Antifibrinolytic agents are known to reduce the transfusion rate in simultaneous bilateral TKA, and a previous study reported that the transfusion rates in the groups without and with antifibrinolytic agents were 75% and 30%, respectively22. In the simultaneous bilateral TKA group in this study, the rates of patients who received a transfusion in the MPH and TXA groups were 100% and 25%, respectively. Because the transfusion rate of the TXA group was lower than that reported in previous studies22,23,24, we considered that the degree of transfusion performed in those patients was not excessive. We believe that the reason for the high transfusion rate in the MPH group as follows: first, the indicators for transfusion appropriateness used in Korea suggest 7 g/dL of Hb level as a criterion for transfusion in unilateral TKA25, but there are no such criteria for simultaneous bilateral TKA. Second, regardless of unilateral or simultaneous bilateral TKA, patients who received MPH powder had a large amount of drain output (mean, 768.3 mL) accompanied by a great decline in Hb level (mean, 4.5 g/dL) in the first 24 h after surgery. We assume that the attending physicians preemptively chose to administer blood transfusions based on the general clinical progress of each patient.
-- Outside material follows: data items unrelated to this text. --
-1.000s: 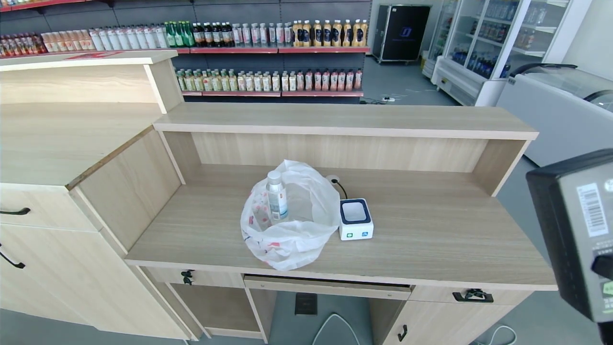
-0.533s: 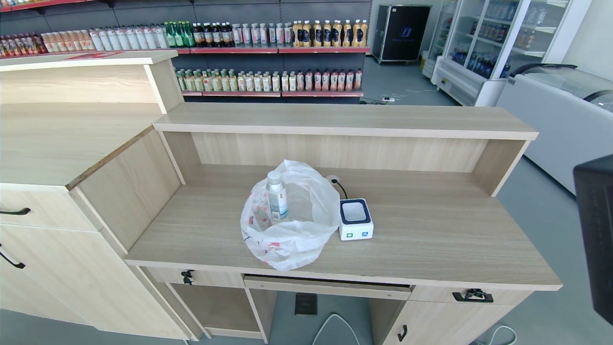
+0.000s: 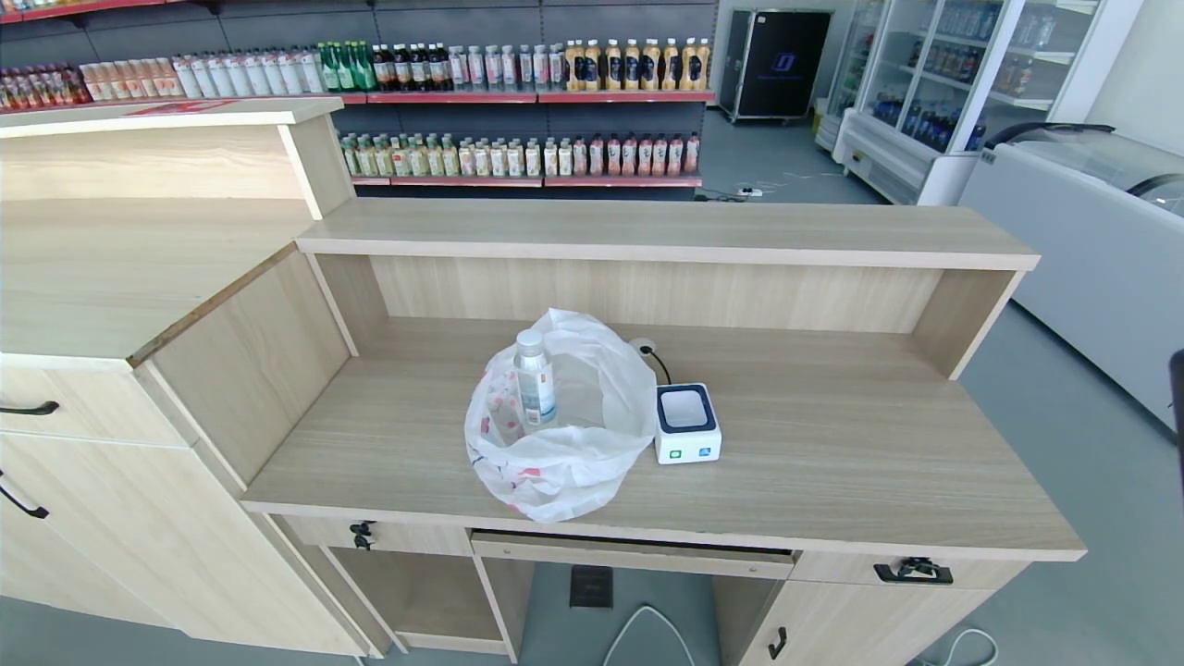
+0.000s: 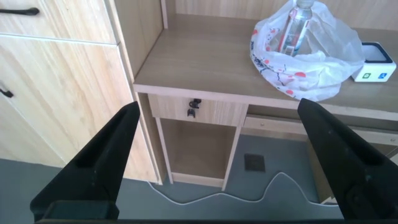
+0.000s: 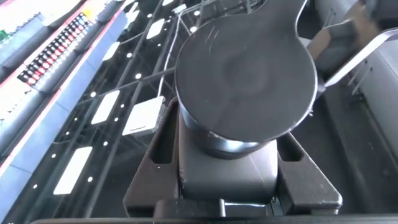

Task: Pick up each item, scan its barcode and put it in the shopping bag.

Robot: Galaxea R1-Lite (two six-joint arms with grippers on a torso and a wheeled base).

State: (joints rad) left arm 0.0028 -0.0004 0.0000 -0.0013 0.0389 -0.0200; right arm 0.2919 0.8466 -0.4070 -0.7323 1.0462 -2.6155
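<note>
bottle (image 4: 297,26) in shopping bag (image 4: 314,71), well apart from left hand (image 4: 219,107)

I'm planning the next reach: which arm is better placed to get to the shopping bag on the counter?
Left, probably. The left gripper is open and faces the counter, with the shopping bag and the bottle in it ahead. The right wrist view looks up at the ceiling, away from it.

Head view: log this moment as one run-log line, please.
bottle: upright inside shopping bag | scanner: on counter beside shopping bag | left gripper: open, empty, away from counter
</note>
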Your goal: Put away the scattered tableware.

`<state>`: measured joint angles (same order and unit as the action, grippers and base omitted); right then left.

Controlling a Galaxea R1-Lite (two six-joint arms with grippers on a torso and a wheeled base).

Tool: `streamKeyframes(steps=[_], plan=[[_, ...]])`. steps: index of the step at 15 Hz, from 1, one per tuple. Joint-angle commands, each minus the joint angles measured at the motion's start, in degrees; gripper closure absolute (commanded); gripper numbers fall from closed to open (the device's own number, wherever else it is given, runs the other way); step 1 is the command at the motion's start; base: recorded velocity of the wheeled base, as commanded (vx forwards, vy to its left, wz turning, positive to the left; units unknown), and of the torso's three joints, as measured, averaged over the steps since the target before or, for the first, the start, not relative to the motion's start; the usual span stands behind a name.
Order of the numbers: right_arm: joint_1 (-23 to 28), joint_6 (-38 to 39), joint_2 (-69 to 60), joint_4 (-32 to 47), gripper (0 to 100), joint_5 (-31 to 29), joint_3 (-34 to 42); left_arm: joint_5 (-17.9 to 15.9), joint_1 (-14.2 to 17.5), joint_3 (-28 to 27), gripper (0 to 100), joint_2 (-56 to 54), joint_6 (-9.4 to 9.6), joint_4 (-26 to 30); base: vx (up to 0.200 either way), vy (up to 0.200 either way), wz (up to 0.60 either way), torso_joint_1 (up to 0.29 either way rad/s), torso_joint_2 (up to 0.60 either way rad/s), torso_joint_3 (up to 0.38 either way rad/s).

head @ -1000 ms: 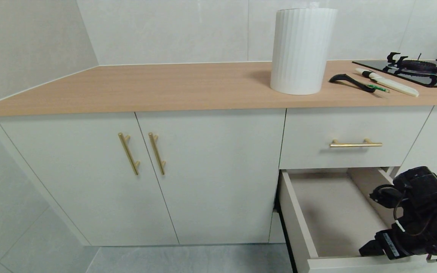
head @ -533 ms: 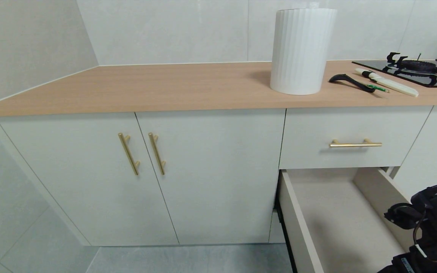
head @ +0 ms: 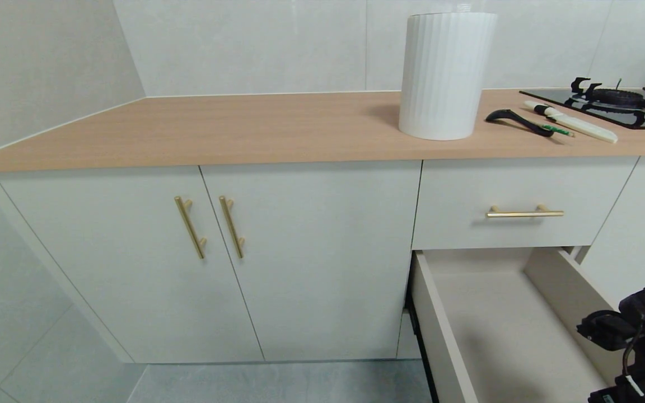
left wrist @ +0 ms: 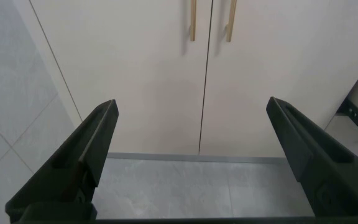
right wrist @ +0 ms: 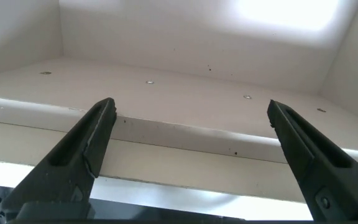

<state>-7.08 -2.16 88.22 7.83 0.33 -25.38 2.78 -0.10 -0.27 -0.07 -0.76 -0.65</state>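
Right end effector (right wrist: 191,155): fingers spread wide, nothing between them, low down at the open drawer (head: 440,330), facing a pale panel of it. Right arm (head: 636,336) sits at the drawer's right wall. Left end effector (left wrist: 191,162): also wide and empty, pointing at the double cabinet doors (left wrist: 204,74) and the floor, well apart from the tableware.

The tableware is up on the surface (head: 244,126), above and beyond the right end effector, between the white ribbed canister (head: 445,75) and the hob (head: 616,98). It consists of a black curved utensil (head: 518,121), a thin green-tipped stick (head: 557,131) just beside it, and a long cream knife-like piece (head: 571,120). Their long axes run slantwise, far-left to near-right in the head view. The drawer looks empty, so nothing is stowed yet. The right arm is clearly nearer, so the pick is likely its job: up first, then over. No readable writing on any piece.
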Motion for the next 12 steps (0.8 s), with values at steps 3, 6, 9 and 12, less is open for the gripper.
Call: streamKeyframes(steps=[3, 6, 9, 12], plan=[[0.1, 0.0, -2.6, -2.1, 0, 0.0, -0.4, 0.0, 0.0, 0.0, 0, 0.1, -0.04, -0.1, 0.0, 0.0, 0.0, 0.0, 0.0, 0.0], [0.1, -0.1, -12.5, -4.1, 0, 0.0, -6.5, 0.0, 0.0, 0.0, 0, 0.1, -0.04, 0.0, 0.0, 0.0, 0.0, 0.0, 0.0, 0.0], [1.0, -1.7, -15.2, -3.3, 0, 0.5, -19.4, 0.0, 0.0, 0.0, 0, 0.1, -0.04, -0.1, 0.0, 0.0, 0.0, 0.0, 0.0, 0.0], [1.9, -4.5, -11.8, -3.4, 0, 1.7, -26.2, 0.0, 0.0, 0.0, 0, 0.1, 0.05, -0.1, 0.0, 0.0, 0.0, 0.0, 0.0, 0.0]])
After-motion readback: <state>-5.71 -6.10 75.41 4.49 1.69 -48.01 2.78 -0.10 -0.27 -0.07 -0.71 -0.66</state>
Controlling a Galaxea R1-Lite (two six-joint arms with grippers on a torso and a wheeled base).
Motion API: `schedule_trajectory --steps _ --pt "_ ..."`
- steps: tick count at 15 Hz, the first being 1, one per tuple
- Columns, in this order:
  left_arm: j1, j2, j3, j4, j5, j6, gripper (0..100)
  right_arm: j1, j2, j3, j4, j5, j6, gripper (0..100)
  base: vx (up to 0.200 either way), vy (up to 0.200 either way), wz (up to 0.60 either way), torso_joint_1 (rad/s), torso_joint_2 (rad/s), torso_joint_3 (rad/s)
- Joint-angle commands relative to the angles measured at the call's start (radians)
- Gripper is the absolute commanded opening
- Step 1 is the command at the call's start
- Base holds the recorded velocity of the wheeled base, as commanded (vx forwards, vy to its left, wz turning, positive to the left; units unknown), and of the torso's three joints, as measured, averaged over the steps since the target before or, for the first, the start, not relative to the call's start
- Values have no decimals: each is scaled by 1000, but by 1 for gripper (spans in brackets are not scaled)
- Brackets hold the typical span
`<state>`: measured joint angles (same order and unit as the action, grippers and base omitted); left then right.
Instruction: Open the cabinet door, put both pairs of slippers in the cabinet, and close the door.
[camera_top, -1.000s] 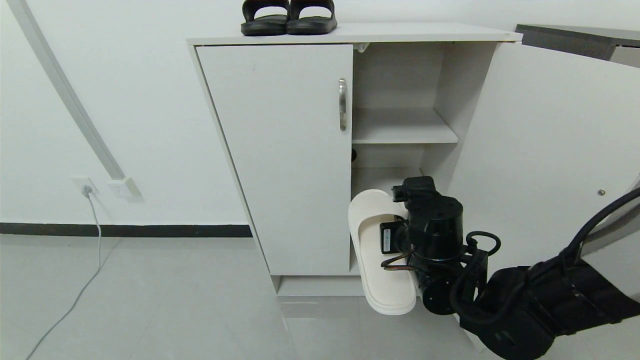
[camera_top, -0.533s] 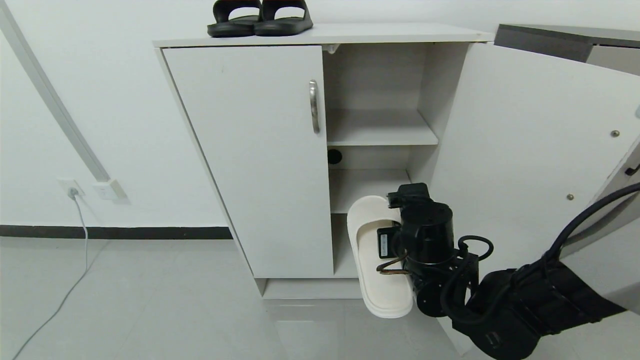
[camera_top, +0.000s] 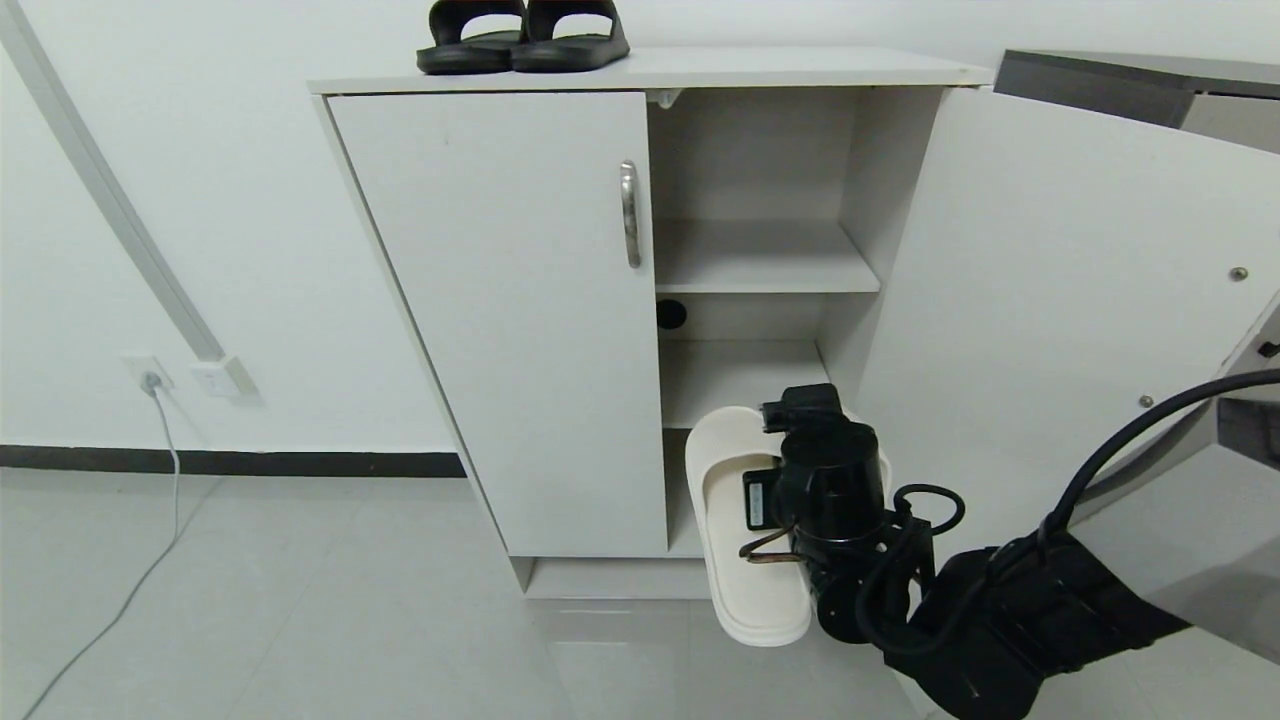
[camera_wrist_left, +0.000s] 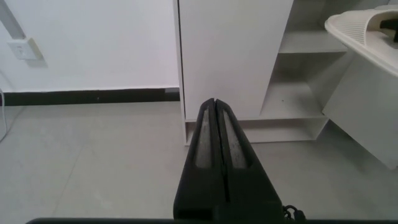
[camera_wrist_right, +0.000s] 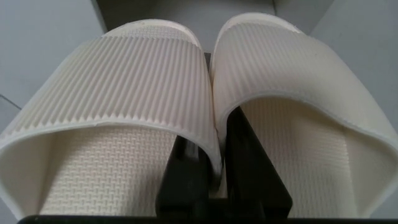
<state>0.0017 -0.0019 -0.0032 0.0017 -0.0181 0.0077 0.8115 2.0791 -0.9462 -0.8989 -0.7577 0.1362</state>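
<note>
The white cabinet (camera_top: 500, 300) has its left door shut and its right door (camera_top: 1050, 300) swung wide open, showing bare shelves (camera_top: 760, 260). A pair of black slippers (camera_top: 522, 38) sits on the cabinet top. My right gripper (camera_wrist_right: 208, 165) is shut on the inner strap edges of a pair of white slippers (camera_top: 735, 540), holding them side by side, toes toward the cabinet, just outside the lowest compartment. My left gripper (camera_wrist_left: 214, 124) is shut on nothing, low over the floor and facing the cabinet base; the white slippers (camera_wrist_left: 367, 31) show past it.
Grey tiled floor (camera_top: 300, 620) lies open to the left of the cabinet. A wall socket with a cable (camera_top: 150, 385) is on the left wall. A grey piece of furniture (camera_top: 1130, 80) stands behind the open door.
The head camera has swung, shifting the cabinet leftward in the picture. My right gripper has sunk a little with the white slippers still held.
</note>
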Motion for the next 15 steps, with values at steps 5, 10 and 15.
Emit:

However, since this a retrospective study, we are not able to present the transfusion criteria for the simultaneous bilateral TKA patient group.

There are other limitations to this study, which include its retrospective design. We could not analyze the effects of oral iron supplements and antithrombotic drugs administered to all the patients. Furthermore, the clinical results related to bleeding were not presented, and safety evaluations, such as the occurrence of deep vein thrombosis, were not performed. Finally, the rate of perioperative transfusion was an indirect marker of blood loss and multifactorial. Rate of perioperative transfusion depends not only blood loss during and after surgery, but also on preoperative Hb levels, bleeding tendency, patient’s vascular anatomy, meticulous hemostasis, and operation time26,27,28. And patients with rheumatoid arthritis have higher probability of receiving blood transfusion postoperatively29.

Conclusion

It is considered that IA MPH powder cannot replace IA TXA because of an inferior efficacy in reducing blood loss and maintaining postoperative Hb levels in the early postoperative period after primary TKA. Moreover, in the case of simultaneous bilateral TKA, we do not recommend the use of IA MPH powder because it was notably less effective in the field of transfusion volume and rate.